- The data
--- --- ---

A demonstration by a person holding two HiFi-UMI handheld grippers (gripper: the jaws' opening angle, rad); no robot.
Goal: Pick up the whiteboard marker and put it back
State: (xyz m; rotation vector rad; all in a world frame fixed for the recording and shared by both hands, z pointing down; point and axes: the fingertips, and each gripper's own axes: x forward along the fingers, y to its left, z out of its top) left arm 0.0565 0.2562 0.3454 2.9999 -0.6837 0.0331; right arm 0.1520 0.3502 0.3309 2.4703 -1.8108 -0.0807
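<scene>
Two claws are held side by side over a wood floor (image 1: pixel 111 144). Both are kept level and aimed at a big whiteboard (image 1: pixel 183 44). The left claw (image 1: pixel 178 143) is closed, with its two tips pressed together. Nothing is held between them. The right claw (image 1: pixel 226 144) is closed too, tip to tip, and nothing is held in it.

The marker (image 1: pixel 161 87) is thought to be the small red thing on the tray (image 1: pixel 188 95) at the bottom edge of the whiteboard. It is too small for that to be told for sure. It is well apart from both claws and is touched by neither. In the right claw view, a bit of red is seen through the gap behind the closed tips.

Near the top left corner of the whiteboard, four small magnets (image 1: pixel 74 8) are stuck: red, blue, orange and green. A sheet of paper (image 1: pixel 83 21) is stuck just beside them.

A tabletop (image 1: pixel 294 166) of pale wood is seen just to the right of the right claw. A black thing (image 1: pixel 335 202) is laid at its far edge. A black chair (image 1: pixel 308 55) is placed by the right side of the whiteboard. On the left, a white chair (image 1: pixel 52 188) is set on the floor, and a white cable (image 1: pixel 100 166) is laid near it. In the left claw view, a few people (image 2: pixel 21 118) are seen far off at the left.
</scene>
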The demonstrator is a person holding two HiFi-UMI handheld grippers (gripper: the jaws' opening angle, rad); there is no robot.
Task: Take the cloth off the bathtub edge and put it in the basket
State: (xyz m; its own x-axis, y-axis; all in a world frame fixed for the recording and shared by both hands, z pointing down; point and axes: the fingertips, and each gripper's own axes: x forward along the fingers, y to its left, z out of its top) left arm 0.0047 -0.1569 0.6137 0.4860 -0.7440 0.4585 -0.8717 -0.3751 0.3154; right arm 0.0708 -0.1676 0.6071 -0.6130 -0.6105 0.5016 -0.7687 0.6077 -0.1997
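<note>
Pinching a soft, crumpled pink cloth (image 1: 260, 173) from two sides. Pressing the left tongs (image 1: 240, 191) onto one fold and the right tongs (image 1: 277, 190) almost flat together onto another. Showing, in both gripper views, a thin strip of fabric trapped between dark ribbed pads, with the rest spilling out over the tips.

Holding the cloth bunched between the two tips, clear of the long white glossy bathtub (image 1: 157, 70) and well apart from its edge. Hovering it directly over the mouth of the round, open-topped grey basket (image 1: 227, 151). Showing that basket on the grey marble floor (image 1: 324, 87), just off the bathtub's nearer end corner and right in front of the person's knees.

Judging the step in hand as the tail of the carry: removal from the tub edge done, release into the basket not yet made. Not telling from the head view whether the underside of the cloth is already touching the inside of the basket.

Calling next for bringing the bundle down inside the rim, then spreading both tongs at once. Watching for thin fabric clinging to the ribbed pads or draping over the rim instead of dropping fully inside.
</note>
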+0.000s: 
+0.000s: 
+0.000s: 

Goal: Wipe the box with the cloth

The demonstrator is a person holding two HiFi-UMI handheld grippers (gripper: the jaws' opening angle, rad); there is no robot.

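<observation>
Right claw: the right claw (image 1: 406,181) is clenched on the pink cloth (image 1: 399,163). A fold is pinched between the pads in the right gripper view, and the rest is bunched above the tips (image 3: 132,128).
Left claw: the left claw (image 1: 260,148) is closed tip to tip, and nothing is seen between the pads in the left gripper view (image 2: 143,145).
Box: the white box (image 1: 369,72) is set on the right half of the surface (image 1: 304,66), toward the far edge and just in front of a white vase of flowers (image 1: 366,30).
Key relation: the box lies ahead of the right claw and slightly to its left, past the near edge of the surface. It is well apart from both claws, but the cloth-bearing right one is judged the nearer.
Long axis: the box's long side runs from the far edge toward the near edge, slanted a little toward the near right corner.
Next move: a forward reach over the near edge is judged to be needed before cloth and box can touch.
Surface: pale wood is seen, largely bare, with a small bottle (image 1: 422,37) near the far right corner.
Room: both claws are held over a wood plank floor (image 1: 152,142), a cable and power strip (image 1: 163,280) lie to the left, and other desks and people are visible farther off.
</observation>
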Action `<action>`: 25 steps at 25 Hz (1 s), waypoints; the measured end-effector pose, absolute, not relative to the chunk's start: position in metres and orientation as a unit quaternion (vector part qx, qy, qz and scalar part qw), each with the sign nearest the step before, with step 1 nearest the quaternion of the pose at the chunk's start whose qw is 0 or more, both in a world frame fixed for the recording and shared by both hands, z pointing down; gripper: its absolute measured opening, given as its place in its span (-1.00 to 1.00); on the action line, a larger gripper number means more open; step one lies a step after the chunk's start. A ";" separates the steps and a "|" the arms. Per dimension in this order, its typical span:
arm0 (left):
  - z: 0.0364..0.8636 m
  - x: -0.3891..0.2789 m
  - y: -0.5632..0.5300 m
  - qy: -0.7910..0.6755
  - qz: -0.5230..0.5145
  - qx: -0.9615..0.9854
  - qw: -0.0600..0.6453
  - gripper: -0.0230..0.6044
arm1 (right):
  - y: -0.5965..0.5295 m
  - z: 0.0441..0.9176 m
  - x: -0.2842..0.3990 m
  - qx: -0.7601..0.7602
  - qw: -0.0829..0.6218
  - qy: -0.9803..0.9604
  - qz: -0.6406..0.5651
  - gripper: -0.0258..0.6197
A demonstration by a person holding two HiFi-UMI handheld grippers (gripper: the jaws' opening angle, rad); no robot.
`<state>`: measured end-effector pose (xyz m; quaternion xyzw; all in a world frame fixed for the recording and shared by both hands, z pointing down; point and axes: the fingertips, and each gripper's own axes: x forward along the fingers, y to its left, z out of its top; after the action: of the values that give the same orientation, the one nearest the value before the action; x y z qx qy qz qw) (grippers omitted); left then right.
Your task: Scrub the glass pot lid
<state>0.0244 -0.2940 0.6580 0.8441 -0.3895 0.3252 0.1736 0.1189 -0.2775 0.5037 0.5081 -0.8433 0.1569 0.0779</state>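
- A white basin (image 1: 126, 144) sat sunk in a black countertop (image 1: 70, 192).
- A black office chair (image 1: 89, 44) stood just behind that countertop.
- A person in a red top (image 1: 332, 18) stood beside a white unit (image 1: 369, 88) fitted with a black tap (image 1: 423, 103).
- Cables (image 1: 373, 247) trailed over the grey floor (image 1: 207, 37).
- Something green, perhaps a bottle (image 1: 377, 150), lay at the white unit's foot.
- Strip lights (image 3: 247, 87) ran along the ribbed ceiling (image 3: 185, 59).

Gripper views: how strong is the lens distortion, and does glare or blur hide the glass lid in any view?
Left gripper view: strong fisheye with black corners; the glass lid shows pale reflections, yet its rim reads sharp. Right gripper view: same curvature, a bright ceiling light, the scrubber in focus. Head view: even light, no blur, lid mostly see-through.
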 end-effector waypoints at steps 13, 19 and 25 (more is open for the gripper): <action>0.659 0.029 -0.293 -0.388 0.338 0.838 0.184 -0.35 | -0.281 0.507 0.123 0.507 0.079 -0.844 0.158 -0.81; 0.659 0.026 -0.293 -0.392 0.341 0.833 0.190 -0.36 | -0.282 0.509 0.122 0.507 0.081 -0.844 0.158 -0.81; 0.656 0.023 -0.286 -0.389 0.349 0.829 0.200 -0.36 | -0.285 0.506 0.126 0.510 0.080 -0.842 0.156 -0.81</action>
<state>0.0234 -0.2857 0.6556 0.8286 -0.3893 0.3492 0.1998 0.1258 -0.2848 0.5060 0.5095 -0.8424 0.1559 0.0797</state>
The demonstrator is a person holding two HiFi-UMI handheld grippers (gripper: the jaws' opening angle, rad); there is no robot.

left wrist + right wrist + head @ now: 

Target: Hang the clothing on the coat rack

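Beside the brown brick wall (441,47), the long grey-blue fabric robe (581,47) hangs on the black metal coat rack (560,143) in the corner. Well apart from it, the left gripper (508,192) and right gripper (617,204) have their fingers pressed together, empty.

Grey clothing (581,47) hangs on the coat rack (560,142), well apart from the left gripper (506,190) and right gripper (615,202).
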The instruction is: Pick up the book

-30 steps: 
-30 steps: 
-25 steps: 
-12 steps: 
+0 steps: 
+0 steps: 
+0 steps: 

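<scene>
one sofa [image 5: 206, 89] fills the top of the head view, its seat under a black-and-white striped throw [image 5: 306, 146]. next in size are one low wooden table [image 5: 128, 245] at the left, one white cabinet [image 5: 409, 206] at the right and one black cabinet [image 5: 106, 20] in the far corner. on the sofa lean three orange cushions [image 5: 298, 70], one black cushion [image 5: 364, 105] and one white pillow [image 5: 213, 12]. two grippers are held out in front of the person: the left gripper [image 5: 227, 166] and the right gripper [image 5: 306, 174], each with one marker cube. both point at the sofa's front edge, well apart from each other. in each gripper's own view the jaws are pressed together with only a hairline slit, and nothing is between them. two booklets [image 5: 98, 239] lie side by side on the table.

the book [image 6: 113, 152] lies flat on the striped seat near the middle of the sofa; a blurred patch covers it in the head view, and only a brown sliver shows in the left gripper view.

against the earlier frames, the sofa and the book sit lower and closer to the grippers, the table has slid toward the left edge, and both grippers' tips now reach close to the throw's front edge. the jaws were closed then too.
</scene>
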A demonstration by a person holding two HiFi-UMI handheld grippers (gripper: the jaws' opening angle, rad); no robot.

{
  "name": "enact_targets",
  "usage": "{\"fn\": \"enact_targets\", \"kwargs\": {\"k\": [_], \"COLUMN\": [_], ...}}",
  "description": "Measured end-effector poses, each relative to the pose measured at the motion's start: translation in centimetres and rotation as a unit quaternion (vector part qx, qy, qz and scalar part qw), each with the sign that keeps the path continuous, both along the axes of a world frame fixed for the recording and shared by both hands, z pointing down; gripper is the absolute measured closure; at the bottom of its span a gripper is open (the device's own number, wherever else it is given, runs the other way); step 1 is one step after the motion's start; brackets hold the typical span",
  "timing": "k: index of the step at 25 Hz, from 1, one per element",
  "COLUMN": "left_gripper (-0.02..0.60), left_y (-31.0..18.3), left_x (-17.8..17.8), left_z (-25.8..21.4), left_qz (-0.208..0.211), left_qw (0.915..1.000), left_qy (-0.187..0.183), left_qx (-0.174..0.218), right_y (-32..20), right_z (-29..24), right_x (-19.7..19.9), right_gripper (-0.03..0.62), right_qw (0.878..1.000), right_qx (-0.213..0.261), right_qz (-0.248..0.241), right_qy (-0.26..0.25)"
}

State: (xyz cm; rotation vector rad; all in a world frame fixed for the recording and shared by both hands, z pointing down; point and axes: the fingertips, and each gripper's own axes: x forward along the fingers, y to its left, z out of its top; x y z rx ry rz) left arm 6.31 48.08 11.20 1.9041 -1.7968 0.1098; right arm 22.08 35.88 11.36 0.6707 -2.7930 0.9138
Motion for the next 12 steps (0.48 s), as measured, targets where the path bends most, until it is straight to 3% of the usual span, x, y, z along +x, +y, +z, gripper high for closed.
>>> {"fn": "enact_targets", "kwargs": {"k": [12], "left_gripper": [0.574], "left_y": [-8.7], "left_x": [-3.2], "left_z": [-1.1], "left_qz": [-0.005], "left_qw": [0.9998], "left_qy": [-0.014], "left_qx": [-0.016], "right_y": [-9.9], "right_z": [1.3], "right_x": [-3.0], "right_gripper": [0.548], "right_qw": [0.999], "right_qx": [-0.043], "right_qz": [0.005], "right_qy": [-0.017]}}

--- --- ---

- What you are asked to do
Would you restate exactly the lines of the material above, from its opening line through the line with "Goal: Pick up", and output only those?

- Expected answer
A demonstration by a person holding two HiFi-UMI handheld grippers (gripper: the jaws' opening angle, rad); no robot.
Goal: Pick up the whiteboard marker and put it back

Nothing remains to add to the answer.